- **What you are asked to do**: All lines holding the word "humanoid" are to be copied from the records beneath.

=== Data section ===

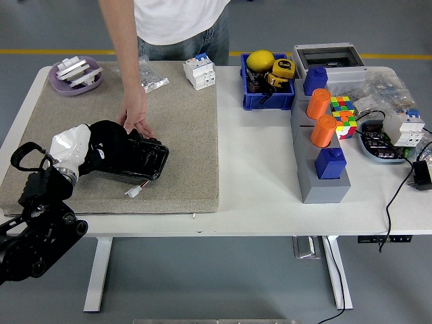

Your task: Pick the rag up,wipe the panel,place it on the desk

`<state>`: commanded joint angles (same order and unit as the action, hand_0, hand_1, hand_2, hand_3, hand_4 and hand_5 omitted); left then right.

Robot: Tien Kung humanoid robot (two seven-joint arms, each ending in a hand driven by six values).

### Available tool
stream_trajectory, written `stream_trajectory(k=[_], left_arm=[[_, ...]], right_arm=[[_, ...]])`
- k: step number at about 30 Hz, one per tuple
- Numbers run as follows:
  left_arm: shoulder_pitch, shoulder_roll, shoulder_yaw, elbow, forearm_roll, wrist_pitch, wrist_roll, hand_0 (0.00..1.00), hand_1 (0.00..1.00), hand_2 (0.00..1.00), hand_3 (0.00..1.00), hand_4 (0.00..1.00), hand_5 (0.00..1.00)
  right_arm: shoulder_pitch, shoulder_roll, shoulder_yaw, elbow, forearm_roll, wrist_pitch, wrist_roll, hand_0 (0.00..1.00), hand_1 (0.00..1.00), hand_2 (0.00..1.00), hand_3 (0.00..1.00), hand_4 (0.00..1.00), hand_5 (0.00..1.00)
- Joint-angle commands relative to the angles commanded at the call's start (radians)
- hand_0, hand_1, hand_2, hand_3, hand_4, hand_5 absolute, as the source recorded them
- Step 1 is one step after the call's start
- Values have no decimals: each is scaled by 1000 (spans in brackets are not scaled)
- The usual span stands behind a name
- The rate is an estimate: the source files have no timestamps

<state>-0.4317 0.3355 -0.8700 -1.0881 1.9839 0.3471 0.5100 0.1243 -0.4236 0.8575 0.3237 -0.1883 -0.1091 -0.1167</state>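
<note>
A black rag (106, 137) is bunched under my left hand (86, 147), whose white back shows at the left of the beige mat (182, 128). The hand is shut on the rag, which lies over the left end of the flat black panel (145, 160). The panel rests on the mat, with a small white connector (134, 191) trailing from its near edge. A person at the far side presses a hand (136, 116) on the panel's far edge. My right arm is out of view.
A purple tray (76, 77) and a plastic bag (152, 81) sit at the mat's far edge, beside a white breaker (200, 71). To the right are a blue bin (267, 94), a grey block with orange cylinders (322, 177), a colour cube (343, 115) and cables.
</note>
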Motion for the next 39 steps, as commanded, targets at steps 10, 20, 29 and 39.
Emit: stream_trajectory(k=[10, 20, 29, 39], left_arm=[[-30, 29, -50, 88, -4, 1, -8, 315, 476, 533, 502, 269, 2], [-53, 50, -74, 175, -16, 6, -19, 316, 476, 534, 504, 279, 2], [-60, 51, -90, 212, -46, 30, -53, 340, 483, 537, 514, 307, 2], [-87, 62, -84, 289, -82, 23, -118, 399, 503, 546, 538, 404, 2]], right_arm=[[-1, -1, -2, 0, 2, -1, -2, 749, 622, 619, 559, 915, 429], [0, -2, 0, 3, 3, -3, -2, 749, 621, 619, 559, 915, 429], [2, 3, 6, 5, -2, -4, -3, 749, 621, 619, 558, 914, 429], [3, 3, 11, 8, -7, -7, -4, 750, 621, 618, 558, 914, 429]])
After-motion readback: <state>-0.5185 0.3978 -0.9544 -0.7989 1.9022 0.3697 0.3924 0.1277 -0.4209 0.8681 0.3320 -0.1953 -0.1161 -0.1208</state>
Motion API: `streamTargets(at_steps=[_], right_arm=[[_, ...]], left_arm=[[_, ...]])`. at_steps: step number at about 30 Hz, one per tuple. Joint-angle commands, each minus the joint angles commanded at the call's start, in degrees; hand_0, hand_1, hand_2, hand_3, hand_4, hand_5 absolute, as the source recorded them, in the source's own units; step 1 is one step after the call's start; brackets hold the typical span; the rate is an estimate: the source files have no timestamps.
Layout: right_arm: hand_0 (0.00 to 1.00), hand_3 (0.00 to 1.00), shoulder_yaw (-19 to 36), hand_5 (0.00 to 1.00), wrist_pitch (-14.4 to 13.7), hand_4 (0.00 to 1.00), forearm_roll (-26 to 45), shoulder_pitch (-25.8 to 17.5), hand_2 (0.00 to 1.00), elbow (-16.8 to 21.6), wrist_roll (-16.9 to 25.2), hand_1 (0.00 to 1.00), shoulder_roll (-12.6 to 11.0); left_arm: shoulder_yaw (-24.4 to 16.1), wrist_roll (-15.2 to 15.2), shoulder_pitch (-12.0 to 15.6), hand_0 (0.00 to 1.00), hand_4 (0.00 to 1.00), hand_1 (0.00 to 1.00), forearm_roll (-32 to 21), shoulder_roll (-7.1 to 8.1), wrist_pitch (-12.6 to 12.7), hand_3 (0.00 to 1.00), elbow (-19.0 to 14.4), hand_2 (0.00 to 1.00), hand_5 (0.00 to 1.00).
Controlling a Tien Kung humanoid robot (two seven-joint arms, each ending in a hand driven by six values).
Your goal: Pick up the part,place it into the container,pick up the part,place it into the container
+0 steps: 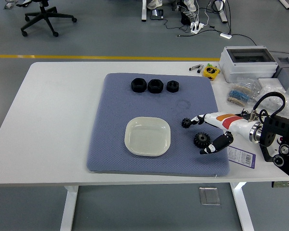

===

- **Answer to this exercise**:
Robot: Tien Kung humanoid robot (two seven-joint arms, each ending in a hand driven by six values).
Controlling a Tien Kung humanoid robot (two seven-joint arms, each ending in a hand driven by six values).

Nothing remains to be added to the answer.